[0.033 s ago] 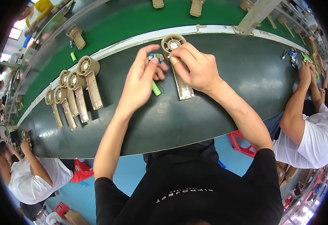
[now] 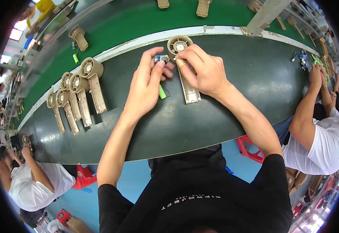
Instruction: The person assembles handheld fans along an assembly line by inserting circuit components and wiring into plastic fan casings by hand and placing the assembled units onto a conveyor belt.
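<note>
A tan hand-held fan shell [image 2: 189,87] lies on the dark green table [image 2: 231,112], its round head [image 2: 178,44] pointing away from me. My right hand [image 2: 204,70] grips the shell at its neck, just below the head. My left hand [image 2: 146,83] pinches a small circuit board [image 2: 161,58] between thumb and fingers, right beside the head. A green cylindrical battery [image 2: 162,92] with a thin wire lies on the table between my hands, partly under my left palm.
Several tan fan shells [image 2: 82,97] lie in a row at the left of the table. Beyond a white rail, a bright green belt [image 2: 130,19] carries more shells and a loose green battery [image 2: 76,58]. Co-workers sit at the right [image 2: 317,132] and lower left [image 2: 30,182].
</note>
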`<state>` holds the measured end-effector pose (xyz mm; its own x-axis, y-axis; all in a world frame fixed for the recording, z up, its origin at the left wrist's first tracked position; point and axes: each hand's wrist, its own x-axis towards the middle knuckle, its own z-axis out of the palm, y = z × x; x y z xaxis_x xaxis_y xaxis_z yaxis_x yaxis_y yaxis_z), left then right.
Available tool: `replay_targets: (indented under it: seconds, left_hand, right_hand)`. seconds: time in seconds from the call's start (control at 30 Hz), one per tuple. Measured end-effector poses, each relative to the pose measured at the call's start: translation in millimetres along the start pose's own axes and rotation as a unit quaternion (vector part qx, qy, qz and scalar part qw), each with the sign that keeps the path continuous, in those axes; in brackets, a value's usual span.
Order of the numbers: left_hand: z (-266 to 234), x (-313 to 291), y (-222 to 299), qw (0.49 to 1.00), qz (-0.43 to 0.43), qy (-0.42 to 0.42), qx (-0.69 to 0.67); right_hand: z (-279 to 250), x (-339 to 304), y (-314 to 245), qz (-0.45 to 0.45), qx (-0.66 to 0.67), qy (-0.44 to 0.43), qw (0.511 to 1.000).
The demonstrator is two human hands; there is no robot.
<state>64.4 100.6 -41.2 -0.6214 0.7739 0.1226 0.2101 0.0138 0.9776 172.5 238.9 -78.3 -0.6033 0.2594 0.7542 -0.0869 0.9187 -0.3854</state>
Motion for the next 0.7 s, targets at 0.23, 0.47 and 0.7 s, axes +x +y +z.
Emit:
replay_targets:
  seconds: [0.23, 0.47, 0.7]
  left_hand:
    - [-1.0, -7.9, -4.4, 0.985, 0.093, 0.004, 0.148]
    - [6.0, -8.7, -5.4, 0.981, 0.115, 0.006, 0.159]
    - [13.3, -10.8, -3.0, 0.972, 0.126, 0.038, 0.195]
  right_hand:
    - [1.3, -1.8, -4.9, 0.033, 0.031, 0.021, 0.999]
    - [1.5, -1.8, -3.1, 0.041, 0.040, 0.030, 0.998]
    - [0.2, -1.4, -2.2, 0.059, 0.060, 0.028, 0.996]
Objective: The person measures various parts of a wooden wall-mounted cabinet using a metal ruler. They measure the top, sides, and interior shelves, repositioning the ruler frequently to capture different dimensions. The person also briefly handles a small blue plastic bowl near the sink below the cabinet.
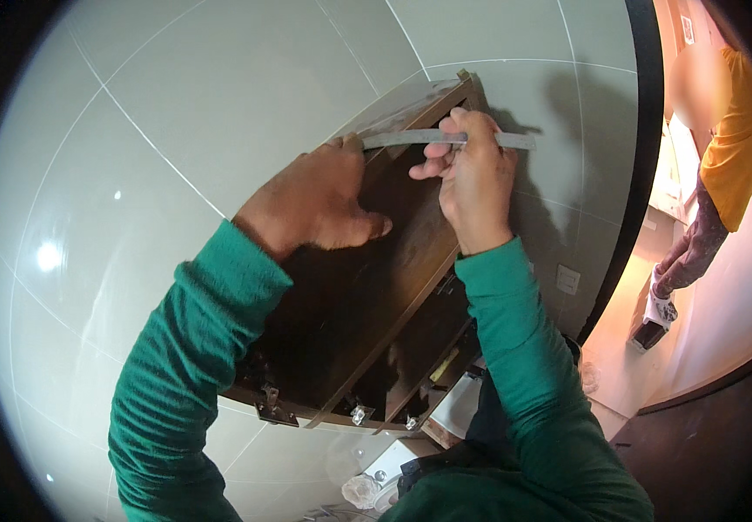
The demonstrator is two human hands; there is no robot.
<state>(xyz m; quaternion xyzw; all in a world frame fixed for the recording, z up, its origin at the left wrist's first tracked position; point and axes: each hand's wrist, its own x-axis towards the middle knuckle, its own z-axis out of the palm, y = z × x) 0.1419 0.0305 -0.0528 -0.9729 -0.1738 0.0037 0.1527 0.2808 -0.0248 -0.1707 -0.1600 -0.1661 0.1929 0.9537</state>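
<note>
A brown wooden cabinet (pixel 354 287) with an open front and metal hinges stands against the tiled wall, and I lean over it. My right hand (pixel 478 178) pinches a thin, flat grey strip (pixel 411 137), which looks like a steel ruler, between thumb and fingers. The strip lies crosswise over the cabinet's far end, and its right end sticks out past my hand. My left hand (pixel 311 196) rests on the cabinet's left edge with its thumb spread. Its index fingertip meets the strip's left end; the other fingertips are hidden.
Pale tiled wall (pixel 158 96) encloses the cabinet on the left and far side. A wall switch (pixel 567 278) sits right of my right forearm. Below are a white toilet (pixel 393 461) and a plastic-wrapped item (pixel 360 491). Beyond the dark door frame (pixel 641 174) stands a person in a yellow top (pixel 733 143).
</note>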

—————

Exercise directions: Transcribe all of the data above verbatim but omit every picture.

Written reply:
[0.033 s ago] 
[now] 
Instruction: The person assembles handheld fans along an assembly line by inserting circuit components and wiring into plastic fan casings by hand and placing the assembled units onto a conveyor belt.
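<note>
A tan hand-held fan shell [image 2: 189,87] lies on the dark green table [image 2: 231,112], its round head [image 2: 178,44] pointing away from me. My right hand [image 2: 204,70] grips the shell at its neck, just below the head. My left hand [image 2: 146,83] pinches a small circuit board [image 2: 161,58] between thumb and fingers, right beside the head. A green cylindrical battery [image 2: 162,92] with a thin wire lies on the table between my hands, partly under my left palm.
Several tan fan shells [image 2: 82,97] lie in a row at the left of the table. Beyond a white rail, a bright green belt [image 2: 130,19] carries more shells and a loose green battery [image 2: 76,58]. Co-workers sit at the right [image 2: 317,132] and lower left [image 2: 30,182].
</note>
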`<state>` holds the measured end-effector pose (xyz mm; its own x-axis, y-axis; all in a world frame fixed for the recording, z up, its origin at the left wrist's first tracked position; point and axes: each hand's wrist, its own x-axis towards the middle knuckle, its own z-axis out of the palm, y = z × x; x y z xaxis_x xaxis_y xaxis_z yaxis_x yaxis_y yaxis_z), left then right.
Available tool: `replay_targets: (indented under it: seconds, left_hand, right_hand)`. seconds: time in seconds from the call's start (control at 30 Hz), one per tuple. Measured end-effector poses, each relative to the pose measured at the call's start: translation in millimetres along the start pose's own axes and rotation as a unit quaternion (vector part qx, qy, qz and scalar part qw), each with the sign that keeps the path continuous, in those axes; in brackets, a value's usual span.
Order of the numbers: left_hand: z (-266 to 234), x (-313 to 291), y (-222 to 299), qw (0.49 to 1.00), qz (-0.43 to 0.43), qy (-0.42 to 0.42), qx (-0.69 to 0.67); right_hand: z (-279 to 250), x (-339 to 304), y (-314 to 245), qz (-0.45 to 0.45), qx (-0.66 to 0.67), qy (-0.44 to 0.43), qw (0.511 to 1.000).
The demonstrator is two human hands; there is no robot.
<state>64.4 100.6 -41.2 -0.6214 0.7739 0.1226 0.2101 0.0138 0.9776 172.5 238.9 -78.3 -0.6033 0.2594 0.7542 -0.0869 0.9187 -0.3854</state>
Motion for the next 0.7 s, targets at 0.23, 0.47 and 0.7 s, axes +x +y +z.
Emit:
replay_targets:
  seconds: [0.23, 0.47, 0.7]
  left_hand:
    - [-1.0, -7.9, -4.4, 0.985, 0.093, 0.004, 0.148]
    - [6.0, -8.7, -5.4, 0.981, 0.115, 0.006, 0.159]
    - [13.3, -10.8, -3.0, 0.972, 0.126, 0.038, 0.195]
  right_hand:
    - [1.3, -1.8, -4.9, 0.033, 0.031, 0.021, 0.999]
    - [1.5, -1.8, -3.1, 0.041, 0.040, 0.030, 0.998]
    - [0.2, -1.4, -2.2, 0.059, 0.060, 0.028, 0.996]
Objective: The person measures various parts of a wooden wall-mounted cabinet using a metal ruler. They measure the top, sides, and interior shelves, repositioning the ruler frequently to capture different dimensions. The person also briefly handles a small blue plastic bowl near the sink below the cabinet.
The demonstrator is two human hands; there is no robot.
<state>(xyz m; quaternion xyzw; all in a world frame fixed for the recording, z up, its origin at the left wrist's first tracked position; point and axes: each hand's wrist, its own x-axis towards the middle knuckle, its own z-axis out of the palm, y = z × x) 0.1419 0.0305 -0.0528 -0.9729 -0.1738 0.0037 0.1527 0.2808 -0.0248 -0.1707 -0.1600 -0.1661 0.1929 0.9537</state>
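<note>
A brown wooden cabinet (pixel 354 287) with an open front and metal hinges stands against the tiled wall, and I lean over it. My right hand (pixel 478 178) pinches a thin, flat grey strip (pixel 411 137), which looks like a steel ruler, between thumb and fingers. The strip lies crosswise over the cabinet's far end, and its right end sticks out past my hand. My left hand (pixel 311 196) rests on the cabinet's left edge with its thumb spread. Its index fingertip meets the strip's left end; the other fingertips are hidden.
Pale tiled wall (pixel 158 96) encloses the cabinet on the left and far side. A wall switch (pixel 567 278) sits right of my right forearm. Below are a white toilet (pixel 393 461) and a plastic-wrapped item (pixel 360 491). Beyond the dark door frame (pixel 641 174) stands a person in a yellow top (pixel 733 143).
</note>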

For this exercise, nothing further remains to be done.